**Material provided**.
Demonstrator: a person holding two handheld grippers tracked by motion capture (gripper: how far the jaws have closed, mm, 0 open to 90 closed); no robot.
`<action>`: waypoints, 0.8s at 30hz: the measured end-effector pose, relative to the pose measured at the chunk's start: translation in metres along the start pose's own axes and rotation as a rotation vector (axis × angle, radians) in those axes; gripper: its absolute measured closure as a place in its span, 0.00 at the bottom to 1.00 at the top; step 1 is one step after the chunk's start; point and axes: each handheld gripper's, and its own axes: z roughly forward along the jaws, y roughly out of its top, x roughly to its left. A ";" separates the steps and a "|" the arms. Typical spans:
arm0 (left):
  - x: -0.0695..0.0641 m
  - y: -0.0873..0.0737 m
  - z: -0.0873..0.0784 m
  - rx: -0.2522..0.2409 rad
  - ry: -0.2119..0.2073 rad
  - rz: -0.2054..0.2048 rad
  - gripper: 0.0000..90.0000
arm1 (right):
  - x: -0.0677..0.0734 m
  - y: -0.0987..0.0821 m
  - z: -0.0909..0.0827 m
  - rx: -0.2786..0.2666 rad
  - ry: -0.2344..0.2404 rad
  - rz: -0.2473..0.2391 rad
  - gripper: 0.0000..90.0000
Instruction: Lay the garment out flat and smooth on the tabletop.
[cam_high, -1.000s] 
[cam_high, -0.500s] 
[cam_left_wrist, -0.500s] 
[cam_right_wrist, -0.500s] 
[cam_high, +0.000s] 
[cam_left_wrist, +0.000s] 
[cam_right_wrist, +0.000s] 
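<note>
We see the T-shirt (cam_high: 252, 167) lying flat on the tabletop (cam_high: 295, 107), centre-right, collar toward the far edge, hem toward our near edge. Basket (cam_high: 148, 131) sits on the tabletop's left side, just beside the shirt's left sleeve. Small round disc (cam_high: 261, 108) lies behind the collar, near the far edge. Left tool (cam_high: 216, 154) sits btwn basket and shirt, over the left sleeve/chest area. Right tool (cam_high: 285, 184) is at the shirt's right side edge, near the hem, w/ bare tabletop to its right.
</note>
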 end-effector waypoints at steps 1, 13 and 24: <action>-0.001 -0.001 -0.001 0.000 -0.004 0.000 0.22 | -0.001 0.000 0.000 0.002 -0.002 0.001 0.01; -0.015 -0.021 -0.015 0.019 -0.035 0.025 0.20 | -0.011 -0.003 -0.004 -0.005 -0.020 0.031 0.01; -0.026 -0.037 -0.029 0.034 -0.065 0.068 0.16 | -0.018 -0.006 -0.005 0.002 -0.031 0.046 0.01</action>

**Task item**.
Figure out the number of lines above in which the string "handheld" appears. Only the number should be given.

**Answer space**.
2